Kopfschüttelnd räumte ich meine Uniunterlagen vom Holztresen in meine Umhängetasche, während ich versuchte, Lucs Verhalten nicht allzu sehr an mich heranzulassen, obwohl es dafür wahrscheinlich schon längst zu spät war. Ich war nicht gerade ein Profi darin, Worte und Gefühle an mir abprallen zu lassen oder mich hinter einer dicken Mauer zu verschanzen, wie Luc es tat. Und natürlich war ihm nicht entgangen, dass mich seine Bemerkungen und seine offensichtliche Abscheu getroffen hatten, obwohl ich mich, wie ich fand, ganz gut geschlagen hatte. So gut, dass Everlyn und Ashley vermutlich grinsend den Daumen in die Luft gereckt hätten. Mein Collegeblock folgte, dann schloss ich meine Tasche und hängte sie mir über die Schulter, ehe ich begann, den Holztresen wieder in seine alte Ordnung zu bringen. Da waren außerdem noch ein paar Dokumente, die ich in Mr.Wellingtons Büro bringen und in einem der dicken schwarzen Ordner abheften musste. Auch wenn Mr.Wellington doch schon ziemlich digital arbeitete, gab es immer noch einige Sachen, bei denen er sich weigerte, es auf einem Computer zu speichern. Aber mir sollte es recht sein, ich mochte es altmodisch und hatte schon immer gefunden, dass die Technik heute viel zu viel für einen übernahm, also tat ich das gerne für Mr.Wellington.
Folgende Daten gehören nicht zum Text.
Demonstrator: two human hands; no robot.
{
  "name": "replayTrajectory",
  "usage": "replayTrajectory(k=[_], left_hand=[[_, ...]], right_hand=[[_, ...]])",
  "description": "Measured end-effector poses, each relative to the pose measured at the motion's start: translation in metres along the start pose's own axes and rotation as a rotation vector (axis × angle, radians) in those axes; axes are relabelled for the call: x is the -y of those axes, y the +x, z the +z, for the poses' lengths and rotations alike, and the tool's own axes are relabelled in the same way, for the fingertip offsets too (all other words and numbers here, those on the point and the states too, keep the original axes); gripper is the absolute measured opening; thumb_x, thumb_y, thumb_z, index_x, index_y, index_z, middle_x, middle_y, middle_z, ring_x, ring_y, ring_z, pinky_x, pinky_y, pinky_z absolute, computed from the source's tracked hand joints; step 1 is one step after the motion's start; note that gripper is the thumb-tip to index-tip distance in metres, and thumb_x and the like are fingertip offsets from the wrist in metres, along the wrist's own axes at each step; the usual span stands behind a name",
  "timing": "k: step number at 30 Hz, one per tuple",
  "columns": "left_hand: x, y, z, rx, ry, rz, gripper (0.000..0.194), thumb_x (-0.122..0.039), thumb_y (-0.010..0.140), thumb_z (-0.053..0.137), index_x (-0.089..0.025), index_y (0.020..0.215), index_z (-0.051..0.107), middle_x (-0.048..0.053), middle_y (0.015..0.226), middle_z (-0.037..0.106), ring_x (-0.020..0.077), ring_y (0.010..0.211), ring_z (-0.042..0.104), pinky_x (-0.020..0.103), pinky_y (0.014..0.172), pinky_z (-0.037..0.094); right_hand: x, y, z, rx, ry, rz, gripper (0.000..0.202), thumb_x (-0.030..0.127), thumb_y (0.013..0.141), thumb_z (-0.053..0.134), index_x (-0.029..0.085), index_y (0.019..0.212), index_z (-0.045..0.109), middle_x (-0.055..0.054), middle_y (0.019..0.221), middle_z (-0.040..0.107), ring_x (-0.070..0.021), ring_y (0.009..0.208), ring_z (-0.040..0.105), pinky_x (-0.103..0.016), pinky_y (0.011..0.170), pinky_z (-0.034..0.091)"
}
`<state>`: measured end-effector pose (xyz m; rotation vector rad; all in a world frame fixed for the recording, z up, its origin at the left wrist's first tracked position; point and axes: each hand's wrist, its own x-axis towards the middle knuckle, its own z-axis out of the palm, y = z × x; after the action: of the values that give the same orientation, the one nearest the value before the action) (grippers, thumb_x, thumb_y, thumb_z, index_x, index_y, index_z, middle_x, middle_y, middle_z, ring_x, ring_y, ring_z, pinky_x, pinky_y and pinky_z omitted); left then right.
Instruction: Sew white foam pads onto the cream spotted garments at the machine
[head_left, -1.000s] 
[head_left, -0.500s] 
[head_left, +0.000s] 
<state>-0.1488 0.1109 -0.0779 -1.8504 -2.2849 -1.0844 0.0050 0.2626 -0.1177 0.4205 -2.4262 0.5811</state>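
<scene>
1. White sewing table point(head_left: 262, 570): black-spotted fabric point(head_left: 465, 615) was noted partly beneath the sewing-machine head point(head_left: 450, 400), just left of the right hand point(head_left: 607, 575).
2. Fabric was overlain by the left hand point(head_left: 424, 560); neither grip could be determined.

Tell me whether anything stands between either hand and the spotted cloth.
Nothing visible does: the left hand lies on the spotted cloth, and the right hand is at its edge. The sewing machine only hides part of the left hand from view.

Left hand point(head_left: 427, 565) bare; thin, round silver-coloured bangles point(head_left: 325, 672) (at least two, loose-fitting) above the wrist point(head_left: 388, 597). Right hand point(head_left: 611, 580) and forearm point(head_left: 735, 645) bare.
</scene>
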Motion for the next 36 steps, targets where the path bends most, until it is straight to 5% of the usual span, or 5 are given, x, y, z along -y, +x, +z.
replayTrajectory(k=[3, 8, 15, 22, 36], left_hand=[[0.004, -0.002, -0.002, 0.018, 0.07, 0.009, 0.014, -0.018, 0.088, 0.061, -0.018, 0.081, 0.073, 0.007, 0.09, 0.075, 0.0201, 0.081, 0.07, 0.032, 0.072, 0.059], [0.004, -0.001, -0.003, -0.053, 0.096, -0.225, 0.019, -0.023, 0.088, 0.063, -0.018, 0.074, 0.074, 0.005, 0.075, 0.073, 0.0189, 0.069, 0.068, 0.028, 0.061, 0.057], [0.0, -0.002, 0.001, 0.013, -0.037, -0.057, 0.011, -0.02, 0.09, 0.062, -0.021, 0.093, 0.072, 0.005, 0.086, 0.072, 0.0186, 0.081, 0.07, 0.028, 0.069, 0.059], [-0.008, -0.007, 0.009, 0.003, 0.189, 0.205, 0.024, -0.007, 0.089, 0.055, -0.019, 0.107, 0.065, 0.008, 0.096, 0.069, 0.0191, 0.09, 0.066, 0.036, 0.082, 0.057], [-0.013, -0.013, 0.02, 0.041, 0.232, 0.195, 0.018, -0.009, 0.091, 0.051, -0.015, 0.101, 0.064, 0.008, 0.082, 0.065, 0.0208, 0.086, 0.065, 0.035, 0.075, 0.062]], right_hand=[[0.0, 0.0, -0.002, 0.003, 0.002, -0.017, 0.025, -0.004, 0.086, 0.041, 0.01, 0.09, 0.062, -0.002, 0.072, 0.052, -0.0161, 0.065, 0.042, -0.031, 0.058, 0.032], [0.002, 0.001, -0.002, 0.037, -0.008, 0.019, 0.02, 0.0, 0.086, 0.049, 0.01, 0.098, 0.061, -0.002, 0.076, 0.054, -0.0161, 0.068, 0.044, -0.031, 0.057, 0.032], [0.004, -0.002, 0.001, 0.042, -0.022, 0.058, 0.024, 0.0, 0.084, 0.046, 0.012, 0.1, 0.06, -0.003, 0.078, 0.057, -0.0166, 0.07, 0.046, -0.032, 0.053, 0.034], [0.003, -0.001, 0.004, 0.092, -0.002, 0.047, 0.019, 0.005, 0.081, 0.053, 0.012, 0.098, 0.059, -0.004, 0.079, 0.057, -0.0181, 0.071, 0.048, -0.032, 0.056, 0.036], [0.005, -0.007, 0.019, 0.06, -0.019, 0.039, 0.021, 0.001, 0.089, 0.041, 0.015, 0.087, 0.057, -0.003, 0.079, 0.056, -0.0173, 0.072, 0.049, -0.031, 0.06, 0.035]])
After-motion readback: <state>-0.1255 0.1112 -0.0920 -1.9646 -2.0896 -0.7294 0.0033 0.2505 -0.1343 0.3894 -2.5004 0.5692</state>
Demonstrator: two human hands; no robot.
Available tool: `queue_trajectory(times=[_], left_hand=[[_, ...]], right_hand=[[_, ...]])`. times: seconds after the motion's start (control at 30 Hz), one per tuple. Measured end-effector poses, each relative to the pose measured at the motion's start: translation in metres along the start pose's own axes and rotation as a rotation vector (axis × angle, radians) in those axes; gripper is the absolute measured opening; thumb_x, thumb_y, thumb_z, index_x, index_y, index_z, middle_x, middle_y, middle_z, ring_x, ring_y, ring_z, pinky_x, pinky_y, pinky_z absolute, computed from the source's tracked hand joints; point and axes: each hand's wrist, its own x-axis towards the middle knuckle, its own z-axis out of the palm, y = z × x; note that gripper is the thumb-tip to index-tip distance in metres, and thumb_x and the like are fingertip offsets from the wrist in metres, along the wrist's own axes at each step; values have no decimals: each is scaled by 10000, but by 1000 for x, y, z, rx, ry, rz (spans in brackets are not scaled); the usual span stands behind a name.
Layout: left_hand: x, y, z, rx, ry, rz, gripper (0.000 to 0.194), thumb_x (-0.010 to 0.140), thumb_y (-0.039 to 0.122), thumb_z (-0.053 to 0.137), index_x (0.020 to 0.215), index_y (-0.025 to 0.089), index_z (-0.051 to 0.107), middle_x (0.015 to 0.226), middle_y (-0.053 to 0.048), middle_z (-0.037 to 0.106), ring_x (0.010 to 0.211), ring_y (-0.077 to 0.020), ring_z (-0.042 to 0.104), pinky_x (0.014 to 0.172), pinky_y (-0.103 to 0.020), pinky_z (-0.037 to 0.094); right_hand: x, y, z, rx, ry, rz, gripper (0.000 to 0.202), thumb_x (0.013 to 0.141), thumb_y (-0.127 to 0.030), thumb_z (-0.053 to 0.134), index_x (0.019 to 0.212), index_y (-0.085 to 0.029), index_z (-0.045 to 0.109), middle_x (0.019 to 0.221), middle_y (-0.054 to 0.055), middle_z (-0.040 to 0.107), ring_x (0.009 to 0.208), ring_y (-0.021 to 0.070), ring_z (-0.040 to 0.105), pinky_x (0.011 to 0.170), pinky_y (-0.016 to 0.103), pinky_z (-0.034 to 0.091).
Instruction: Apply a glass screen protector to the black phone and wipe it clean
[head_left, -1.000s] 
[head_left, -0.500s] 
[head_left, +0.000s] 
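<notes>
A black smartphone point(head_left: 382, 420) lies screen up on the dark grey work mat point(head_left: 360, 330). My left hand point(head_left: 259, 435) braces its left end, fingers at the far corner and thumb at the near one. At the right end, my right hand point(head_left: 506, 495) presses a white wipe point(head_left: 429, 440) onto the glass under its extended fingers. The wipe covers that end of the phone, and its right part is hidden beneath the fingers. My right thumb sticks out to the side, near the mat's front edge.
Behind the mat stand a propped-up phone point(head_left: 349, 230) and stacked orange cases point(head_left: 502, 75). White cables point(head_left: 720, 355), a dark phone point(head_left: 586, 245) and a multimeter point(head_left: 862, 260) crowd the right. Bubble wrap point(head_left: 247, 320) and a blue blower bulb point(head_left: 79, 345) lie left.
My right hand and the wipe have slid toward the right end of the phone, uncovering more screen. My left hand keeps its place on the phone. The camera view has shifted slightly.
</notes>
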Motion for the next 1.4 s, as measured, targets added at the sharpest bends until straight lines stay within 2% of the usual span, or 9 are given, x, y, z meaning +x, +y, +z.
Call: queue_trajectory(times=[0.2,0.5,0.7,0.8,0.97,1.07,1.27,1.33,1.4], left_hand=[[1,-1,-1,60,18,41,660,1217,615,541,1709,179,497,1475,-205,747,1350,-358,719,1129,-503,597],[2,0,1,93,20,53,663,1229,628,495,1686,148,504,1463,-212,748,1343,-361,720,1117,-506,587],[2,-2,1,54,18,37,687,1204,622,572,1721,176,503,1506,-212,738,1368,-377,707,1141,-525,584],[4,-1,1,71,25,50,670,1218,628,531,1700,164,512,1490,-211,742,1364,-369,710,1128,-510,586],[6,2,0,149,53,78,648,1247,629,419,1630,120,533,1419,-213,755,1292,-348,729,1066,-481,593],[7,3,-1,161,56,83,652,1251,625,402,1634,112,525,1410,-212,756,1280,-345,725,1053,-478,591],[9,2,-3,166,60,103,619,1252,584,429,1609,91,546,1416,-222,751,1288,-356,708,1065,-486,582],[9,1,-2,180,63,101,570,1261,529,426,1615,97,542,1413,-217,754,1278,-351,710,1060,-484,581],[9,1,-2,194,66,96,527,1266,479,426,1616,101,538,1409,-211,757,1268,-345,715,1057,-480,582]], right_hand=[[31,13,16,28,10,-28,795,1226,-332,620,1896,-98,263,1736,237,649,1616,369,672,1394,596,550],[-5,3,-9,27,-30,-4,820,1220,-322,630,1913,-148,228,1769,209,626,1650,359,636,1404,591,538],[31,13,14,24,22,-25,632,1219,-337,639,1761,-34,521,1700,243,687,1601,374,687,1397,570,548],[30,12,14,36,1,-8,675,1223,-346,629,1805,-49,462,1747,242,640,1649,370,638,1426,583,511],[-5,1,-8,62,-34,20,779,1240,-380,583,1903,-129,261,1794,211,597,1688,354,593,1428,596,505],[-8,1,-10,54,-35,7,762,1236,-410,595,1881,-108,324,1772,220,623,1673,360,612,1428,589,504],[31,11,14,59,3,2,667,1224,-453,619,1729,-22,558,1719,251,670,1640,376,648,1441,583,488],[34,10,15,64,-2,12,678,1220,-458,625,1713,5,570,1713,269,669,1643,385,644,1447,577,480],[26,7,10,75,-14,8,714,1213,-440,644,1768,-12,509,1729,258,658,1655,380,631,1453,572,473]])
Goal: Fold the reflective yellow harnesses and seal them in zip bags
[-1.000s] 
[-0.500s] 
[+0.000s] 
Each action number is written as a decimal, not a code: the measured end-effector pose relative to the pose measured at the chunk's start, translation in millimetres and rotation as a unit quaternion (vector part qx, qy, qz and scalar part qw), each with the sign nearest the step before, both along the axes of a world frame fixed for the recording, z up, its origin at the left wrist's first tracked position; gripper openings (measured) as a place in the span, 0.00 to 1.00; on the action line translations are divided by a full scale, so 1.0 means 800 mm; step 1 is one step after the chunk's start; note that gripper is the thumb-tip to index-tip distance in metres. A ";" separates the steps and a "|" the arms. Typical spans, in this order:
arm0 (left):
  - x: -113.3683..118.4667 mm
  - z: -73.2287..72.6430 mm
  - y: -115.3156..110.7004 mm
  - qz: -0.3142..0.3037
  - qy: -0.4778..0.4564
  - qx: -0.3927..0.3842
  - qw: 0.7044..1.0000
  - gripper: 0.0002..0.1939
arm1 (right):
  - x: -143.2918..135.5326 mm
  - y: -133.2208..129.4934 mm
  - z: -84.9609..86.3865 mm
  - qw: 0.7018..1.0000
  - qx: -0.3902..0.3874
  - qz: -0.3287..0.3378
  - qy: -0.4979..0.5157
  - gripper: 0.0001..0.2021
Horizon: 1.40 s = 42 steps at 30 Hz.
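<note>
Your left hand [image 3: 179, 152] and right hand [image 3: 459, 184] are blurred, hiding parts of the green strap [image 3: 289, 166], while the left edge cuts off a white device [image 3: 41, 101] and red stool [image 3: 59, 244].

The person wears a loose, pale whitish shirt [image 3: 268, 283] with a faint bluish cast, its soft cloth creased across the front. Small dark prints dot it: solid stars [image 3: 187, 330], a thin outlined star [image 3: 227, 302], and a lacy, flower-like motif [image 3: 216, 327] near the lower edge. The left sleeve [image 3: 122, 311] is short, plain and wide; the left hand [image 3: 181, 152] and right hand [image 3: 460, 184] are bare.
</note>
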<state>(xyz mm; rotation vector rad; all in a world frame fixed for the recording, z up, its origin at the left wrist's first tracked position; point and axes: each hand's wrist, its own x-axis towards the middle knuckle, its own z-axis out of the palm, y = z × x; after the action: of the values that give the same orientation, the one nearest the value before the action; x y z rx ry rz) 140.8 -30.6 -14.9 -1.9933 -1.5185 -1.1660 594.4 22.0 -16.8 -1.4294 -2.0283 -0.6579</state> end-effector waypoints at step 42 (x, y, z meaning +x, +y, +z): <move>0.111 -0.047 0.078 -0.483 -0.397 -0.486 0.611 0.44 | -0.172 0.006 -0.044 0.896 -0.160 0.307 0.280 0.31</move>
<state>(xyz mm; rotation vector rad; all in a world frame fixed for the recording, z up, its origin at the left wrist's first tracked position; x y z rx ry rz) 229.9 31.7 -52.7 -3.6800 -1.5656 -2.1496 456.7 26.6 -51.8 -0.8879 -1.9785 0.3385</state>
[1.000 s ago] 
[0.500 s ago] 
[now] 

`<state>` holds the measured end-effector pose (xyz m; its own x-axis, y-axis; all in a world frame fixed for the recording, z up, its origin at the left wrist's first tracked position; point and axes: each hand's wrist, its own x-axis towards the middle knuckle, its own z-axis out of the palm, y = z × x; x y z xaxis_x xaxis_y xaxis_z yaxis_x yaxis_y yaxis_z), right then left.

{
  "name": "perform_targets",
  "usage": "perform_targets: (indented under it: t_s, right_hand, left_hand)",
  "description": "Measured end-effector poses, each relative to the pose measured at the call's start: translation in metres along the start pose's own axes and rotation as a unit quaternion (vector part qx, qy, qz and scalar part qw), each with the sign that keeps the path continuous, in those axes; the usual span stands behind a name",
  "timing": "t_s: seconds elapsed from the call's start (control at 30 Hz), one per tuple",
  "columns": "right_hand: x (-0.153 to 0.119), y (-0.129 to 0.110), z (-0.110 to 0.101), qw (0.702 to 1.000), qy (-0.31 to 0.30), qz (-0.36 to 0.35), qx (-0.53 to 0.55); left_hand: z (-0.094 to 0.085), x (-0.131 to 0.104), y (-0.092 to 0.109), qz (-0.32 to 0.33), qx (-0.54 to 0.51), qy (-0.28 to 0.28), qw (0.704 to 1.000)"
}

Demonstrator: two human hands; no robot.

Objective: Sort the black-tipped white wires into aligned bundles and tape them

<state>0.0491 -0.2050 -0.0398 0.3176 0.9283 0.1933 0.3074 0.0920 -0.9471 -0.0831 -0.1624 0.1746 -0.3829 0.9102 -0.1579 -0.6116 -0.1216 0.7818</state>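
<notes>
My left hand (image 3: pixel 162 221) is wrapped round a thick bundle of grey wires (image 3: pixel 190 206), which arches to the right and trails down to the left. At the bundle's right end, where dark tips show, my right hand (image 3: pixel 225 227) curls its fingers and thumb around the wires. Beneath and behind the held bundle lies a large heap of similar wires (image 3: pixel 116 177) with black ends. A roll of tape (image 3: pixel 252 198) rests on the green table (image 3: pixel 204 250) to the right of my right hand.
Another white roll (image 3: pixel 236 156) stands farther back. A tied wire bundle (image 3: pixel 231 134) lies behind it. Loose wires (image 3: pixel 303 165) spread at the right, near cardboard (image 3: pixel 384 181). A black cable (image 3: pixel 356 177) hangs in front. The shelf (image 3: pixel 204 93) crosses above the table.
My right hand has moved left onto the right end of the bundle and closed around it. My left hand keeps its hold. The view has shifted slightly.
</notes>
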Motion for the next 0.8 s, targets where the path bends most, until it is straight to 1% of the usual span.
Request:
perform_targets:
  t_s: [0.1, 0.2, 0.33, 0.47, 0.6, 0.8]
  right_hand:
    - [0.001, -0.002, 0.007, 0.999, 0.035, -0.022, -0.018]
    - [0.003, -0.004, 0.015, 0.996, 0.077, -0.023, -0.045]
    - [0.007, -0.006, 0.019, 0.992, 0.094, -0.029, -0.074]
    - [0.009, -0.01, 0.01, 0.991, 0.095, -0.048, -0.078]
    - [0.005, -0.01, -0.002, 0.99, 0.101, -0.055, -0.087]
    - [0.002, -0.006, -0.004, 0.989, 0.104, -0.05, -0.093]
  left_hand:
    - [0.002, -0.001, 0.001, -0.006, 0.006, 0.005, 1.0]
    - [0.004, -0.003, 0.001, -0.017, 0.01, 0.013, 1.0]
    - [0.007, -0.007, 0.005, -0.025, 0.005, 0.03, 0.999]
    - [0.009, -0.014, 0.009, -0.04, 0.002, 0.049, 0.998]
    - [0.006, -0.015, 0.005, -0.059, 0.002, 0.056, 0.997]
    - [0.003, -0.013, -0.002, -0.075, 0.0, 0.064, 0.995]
Ich ging erst zur Ladentür und drehte das Schild auf geschlossen, ehe ich mit den Dokumenten in der Hand nach hinten in Mr.Wellingtons Büro ging, das still und verlassen vor mir lag. Ich wusste nicht einmal, ob Luc noch irgendwo hier herumschlich, aber es war mir auch egal. Meine Tasche legte ich fürs Erste auf den Schreibtisch, ehe ich begann, die Dokumente kategorisch zu sortieren, so, wie Mr.Wellington sie auch in die Ordner eingeheftet hatte. Dann stellte ich mich vor das riesige Regal, in dem Unmengen von Büchern und schwarzen Ordnern standen. Als mein Blick auf den schwarzen Ordner fiel, den ich brauchte, stöhnte ich leise auf. Natürlich stand der verfluchte Ordner ausgerechnet in einer der oberen Regalreihen, an die ich unmöglich herankam. Frustriert fuhr ich mir durch die Haare und hielt nach irgendeiner Trittleiter Ausschau, aber da war natürlich keine, was mich bei meinem Glück eigentlich nicht hätte überraschen sollen. Den Schreibtischstuhl konnte ich dank seiner Rollen auch vergessen, wenn ich nicht gerade vorhatte, mir meine Knochen zu brechen. Also blieb mir nichts anderes übrig, als mich auf die Zehenspitzen zu stellen und meinen Arm, so weit es ging, auszustrecken. Doch egal wie sehr ich mich auch streckte und verrenkte, außer ein schmerzhaftes Ziehen in meinem Nacken und meinen Armen kam nichts dabei heraus. Ich seufzte frustriert auf und warf dem Ordner einen mörderischen Blick zu, als könnte ich ihn damit in meine Hände bewegen. Doch das Ding blieb, wo es war.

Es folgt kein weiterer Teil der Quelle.